В статье «Вырождение и борьба с ним» (1908) В.М. Бехтерев, один из лидеров российских психиатров, возложил вину за то, что прогрессивное развитие человечества пошло вспять, на капитализм и его следствия — конкуренцию, бедность, деиндивидуализацию. Бехтерев надеялся, что эта эпоха уйдет в прошлое и «заблудшее человечество… увидит, что все — братья, и что между ними не должно быть борьбы за существование»4. После свержения монархии в феврале 1917 года многим показалось, что обещанные времена наступили. Но для прекращения вырождения нужно было еще много сделать — прежде всего остановить войну, которая забирала как человеческие жизни, так и энергию врачей-психиатров.
Психиатрический отдел Красного Креста не справлялся с потоком душевнобольных из армии. Тыловые больницы получали все меньше топлива, лекарств и продуктов; больных, чтобы те не умерли с голоду, приходилось отпускать на все четыре стороны. У Временного правительства было много забот помимо психиатрии, и врачам приходилось самим решать вопросы на экстренных съездах Союза психиатров5. Тем из них, кто не погиб на фронте или от голода и болезней в тылу и не уехал из России, пришлось пережить почти полное разрушение всей сложившейся системы психиатрической помощи.
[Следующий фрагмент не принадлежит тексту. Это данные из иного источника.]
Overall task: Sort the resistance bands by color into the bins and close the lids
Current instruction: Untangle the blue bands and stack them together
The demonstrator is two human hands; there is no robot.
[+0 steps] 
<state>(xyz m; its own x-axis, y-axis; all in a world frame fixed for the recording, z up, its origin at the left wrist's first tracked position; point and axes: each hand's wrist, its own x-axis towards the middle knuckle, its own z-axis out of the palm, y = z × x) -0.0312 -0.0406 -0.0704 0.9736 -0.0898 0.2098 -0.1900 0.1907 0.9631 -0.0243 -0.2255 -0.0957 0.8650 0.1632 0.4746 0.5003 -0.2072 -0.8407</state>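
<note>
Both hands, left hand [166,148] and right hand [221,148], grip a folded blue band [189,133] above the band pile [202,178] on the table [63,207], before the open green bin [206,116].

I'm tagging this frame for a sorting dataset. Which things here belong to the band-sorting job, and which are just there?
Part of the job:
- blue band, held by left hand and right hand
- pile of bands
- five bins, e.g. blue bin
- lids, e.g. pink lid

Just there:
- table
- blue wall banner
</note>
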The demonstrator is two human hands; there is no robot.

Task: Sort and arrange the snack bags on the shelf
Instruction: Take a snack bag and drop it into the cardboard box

По сравнению с предвоенным временем, число пациентов всех психиатрических больниц России и Украины сократилось почти вчетверо (12 950 в 1923 году по сравнению с 42 229 пациентами в 1912 году).
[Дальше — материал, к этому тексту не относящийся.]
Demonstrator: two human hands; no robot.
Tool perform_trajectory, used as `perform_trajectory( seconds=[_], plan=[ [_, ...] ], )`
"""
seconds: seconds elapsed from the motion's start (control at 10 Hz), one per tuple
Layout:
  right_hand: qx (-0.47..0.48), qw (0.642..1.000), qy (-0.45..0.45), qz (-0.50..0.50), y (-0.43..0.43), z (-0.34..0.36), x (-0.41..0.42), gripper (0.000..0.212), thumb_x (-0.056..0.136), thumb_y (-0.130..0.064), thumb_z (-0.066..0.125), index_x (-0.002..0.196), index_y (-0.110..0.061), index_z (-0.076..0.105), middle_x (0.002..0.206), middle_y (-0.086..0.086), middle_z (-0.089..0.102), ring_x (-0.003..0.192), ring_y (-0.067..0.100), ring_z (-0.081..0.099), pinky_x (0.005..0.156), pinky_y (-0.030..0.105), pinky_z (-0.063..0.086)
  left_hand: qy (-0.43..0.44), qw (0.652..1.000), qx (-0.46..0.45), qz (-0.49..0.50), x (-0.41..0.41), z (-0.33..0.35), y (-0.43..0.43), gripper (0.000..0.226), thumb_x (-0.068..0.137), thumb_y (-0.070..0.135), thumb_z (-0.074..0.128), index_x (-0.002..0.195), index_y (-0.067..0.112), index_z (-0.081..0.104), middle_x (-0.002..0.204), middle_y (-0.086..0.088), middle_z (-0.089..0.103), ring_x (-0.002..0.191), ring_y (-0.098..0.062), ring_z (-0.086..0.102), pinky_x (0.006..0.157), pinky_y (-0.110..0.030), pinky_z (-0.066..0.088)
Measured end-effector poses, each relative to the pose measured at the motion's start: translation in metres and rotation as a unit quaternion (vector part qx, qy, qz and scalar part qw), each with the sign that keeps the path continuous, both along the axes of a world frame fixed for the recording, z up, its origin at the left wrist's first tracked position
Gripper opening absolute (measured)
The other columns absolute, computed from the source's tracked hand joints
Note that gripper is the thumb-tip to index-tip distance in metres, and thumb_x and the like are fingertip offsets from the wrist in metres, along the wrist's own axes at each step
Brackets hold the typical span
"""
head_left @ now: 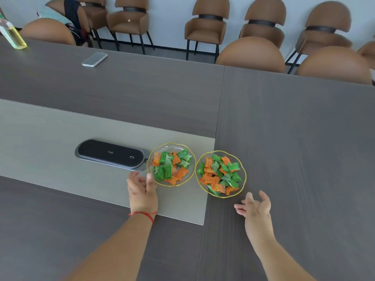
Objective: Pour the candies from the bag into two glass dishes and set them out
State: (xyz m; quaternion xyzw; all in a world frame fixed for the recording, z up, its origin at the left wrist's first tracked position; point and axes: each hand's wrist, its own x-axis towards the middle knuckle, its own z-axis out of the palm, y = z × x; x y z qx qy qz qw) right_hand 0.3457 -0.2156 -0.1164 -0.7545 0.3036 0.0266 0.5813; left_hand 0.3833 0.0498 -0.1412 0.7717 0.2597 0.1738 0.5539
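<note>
Two gold-rimmed glass dishes stand side by side on the table, both holding several green and orange wrapped candies. The left dish (187,149) sits on the light centre strip, the right dish (241,184) on the dark wood. My left hand (142,191) is just left of the left dish, fingers spread, thumb at its rim, holding nothing. A little below the right dish, my right hand (255,205) hovers open, palm turned up, not touching it. No candy bag is in view.
A black oval power panel (110,155) lies in the strip, touching the left dish's far-left side. A phone (94,59) and a bottle of yellow liquid (11,33) rest at the far left. Brown chairs (207,27) line the table's far side.
</note>
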Motion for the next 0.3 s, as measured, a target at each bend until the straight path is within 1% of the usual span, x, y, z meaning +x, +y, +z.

Хотя в дальнейшем снабжение продовольствием стало постепенно улучшаться, положение в больницах оставляло желать лучшего. Из-за нехватки персонала и переполнения больниц вновь стали применяться смирительные меры, участились случаи насилия, в палатах появилась вооруженная охрана — словом, вернулось все то, с чем боролись земские врачи6. Пытаясь остановить разруху, Союз психиатров, также потерявший многих своих лидеров, пошел на сотрудничество с новой властью. В апреле 1918 года советское правительство учредило комиссию по психиатрии, которая с образованием Наркомздрава превратилась в его секцию. Сотрудничество с правительственными органами давало психиатрам возможность хоть в какой-то мере сохранить созданное до революции; но оно же лишало их прежней автономии (земская психиатрия была отделена от государства), полностью подчиняя государству. Еще за год до этого психиатры думали создать общественный орган, который бы координировал психиатрическую помощь в стране; теперь же им пришлось подчиниться политике Наркомздрава. В планы государственных чиновников, монополизировавших здравоохранение, не входило восстановление земской медицины.